People blamed for water woes in West

Discussion in 'Politics & Religion' started by LT701, Jan 31, 2008.

  1. LT701


    (I wonder how massive immigration affects this?)

    WASHINGTON - Human activity such as driving and powering air conditioners is responsible for up to 60 percent of changes contributing to dwindling water supplies in the arid and growing West, a new study finds.


    Those changes are likely to accelerate, says the study published Thursday in Science magazine, portending "a coming crisis in water supply for the western United States."

    The study is likely to add to urgent calls for action already coming from Western states competing for the precious resource to irrigate farms and quench the thirst of growing populations. Devastating wildfires, avalanches and drought have also underscored the need.

    Researchers led by climate expert Tim P. Barnett at the Scripps Institution of Oceanography at the University of California, San Diego, studied climate changes in the West between 1950-1999. They noted that winter precipitation falls increasingly as rain rather than snow, snow melts faster, river flows decrease in summer months, and overall warming is exacerbating dry summer conditions.

    The researchers used statistical modeling to compare climate changes that would have happened with natural fluctuations over time, to climate changes with the addition of human-caused greenhouse gases and other emissions from vehicles, power plants and other sources.

    They found that most changes in river flow, temperature and snow pack between 1950 and 1999 can be attributed to human activities, such as driving, that release emissions including carbon dioxide and other greenhouse gases into the atmosphere.

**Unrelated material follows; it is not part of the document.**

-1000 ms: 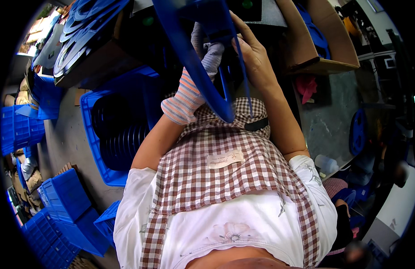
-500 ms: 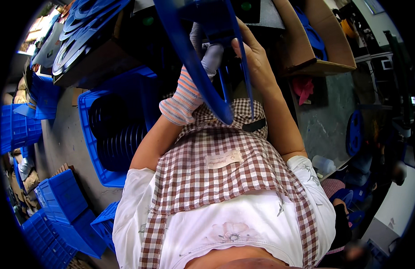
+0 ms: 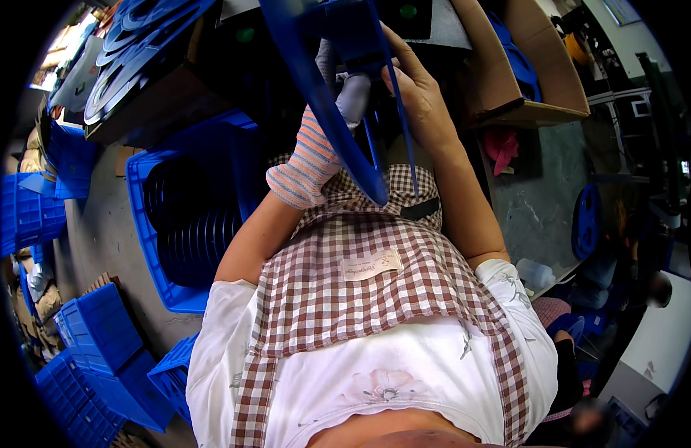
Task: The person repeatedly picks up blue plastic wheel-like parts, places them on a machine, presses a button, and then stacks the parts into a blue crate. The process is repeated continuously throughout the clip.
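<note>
A blue plastic reel (image 3: 327, 119) with two flanges is held up in front of my apron, edge-on to me and cut off by the top of the view. My left hand (image 3: 351, 101), in a grey glove with a striped cuff, grips it between the flanges; part of the fingers hides behind the near flange. Bare and on the other side, my right hand (image 3: 426, 104) holds the right flange, with the thumb against its edge and the fingers reaching up along it.
Left of me, a blue crate (image 3: 140, 224) holds several dark discs in rows. Blue discs (image 3: 140, 45) are piled upper left. At upper right stands an open carton (image 3: 558, 82) with blue reels. A pink cloth (image 3: 501, 149) hangs near it. Another person sits at lower right.
My right hand's fingers have shifted slightly up and left along the flange. The reel tilts marginally; my left hand stays nearly still.
</note>
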`<state>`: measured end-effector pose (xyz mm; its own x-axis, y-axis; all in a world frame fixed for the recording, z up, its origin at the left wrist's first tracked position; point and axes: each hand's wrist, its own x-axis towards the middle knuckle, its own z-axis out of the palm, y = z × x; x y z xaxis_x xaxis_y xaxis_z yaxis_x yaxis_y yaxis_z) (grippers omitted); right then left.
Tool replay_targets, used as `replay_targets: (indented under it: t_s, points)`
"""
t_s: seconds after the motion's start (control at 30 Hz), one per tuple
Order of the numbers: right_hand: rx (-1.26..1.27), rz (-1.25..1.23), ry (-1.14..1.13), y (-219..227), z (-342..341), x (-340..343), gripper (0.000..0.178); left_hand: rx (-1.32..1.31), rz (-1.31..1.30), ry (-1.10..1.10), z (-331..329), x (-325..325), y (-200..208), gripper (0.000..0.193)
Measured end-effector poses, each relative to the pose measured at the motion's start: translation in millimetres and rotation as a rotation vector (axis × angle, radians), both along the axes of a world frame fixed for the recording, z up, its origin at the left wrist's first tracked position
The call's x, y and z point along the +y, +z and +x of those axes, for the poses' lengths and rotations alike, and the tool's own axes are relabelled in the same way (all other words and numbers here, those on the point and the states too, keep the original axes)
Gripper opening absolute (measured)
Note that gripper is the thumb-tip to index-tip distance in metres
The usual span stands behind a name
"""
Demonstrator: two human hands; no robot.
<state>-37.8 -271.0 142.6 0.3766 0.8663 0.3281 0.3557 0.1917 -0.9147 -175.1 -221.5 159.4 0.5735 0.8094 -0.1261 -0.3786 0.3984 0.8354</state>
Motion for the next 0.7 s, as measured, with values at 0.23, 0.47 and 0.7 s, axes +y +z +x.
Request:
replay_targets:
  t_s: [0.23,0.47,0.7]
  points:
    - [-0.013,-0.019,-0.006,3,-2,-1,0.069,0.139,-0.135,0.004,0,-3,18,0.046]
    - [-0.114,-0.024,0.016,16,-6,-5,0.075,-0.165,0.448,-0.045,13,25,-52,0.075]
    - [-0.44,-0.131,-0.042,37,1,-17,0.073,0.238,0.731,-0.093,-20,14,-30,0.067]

    The changes they observed differed significantly from trends that could be attributed to natural fluctuations between wet and dry periods over time, they said.

    "The climate's changing in the West. We've known that. The question is why, and no one's really addressed that," Barnett said in an interview. According to his study, "The answer is it is us."

    "The picture painted is quite grim so it's time to collectively sit down and get our act together," Barnett added, suggesting the need for conservation, more water storage, and a slowdown on development in the desert Southwest.

    "The building is just going crazy, so it would be a pretty good idea to put a curb on that unless they can figure out how to get more water," he said.

    The study also included researchers from Lawrence Livermore National Laboratory, the University of Washington, Seattle, and the National Institute for Environmental Studies in Japan.

    "Our results are not good news for those living in the western United States," they conclude. The research "foretells of water shortages, lack of storage capability to meet seasonally changing river flow, transfers of water from agricultural to urban uses and other critical impacts."

  2. This is so idiotic. The amount of "greenhouse" gas contributed by those acitvities is miniscule compared to those produced by china and India or by volcanoes. And are they really arguing that global warming is now a regional phenomenon that can be controlled by regional efforts?
  3. LT701


    notice no mention of immigration in the article? like that's not an issue here?

    oh wait, immigration can only be mentioned with the following key phrases present 'we're a nation of immigrants' 'immigrants enrich us with their diversity' 'hard working immigrants'

    mentioning immigration in an article where immigration causes problems is BANNED

    jeez, Pravda was probably more subtle in it's censorship
  4. Turok


    Unless you show me where in the article they are arguing the above, I'll have to answer you with a resounding "NO" and call you on a blatent strawman (or a really dumb question).

    They're point appears to be that man has caused (or greatly contributed to) the warming which has left the South West with less water. More people in SW + less water in SW = need for conservation in SW, more storage in SW, less development in SW and yes, a global change in habits.

    I'm not arguing whether they're right or wrong, just that that's their point.

  5. Turok


    >jeez, Pravda was probably more subtle in it's censorship

    I'll bet that the article was printed just as it was freely written -- no censorship involved.

    Without the development of the SW, there would be need for the supporting illegal/legal immigrants. Remove the gringo and the immigrant goes away. I'm not suggesting that as a solution, just pointing out the REAL source of the problem -- the original development.

    I'm a residential developer here in the SW. Can't believe people are still moving here and buying my houses. Don't know where the water is going to come from -- we already have to drill 800 ft deep to get the stuff and it's going down fast.

    It's gotta end sometime, just not sure when.

  6. maxpi


    I lived in a region in California that went from sparsely populated to densely populated over 5 decades. The humidity went up from poeople watering their lawns, that is the climate change you could notice... We built enough infrastructure for the legal citizens, now there are millions of fricking Mexicans leeching off our supplies, who cares if the water runs out? Why care about anything if a bunch of leechy bastards are just waiting to screw it up?
  7. Turok


    First, I consider illegal immigrants criminals, by definition, period.

    In my area of California (Mojave desert), they're not "leeching", they're digging ditches, building houses, mowing grass, trimming trees, cleaning houses, baling hay, etc. The hispanic culture I see out here is one of the hardest working I've encountered.

    If they're here legally, my hat's off to them -- they have a wonderful work ethic by overwhelming margin.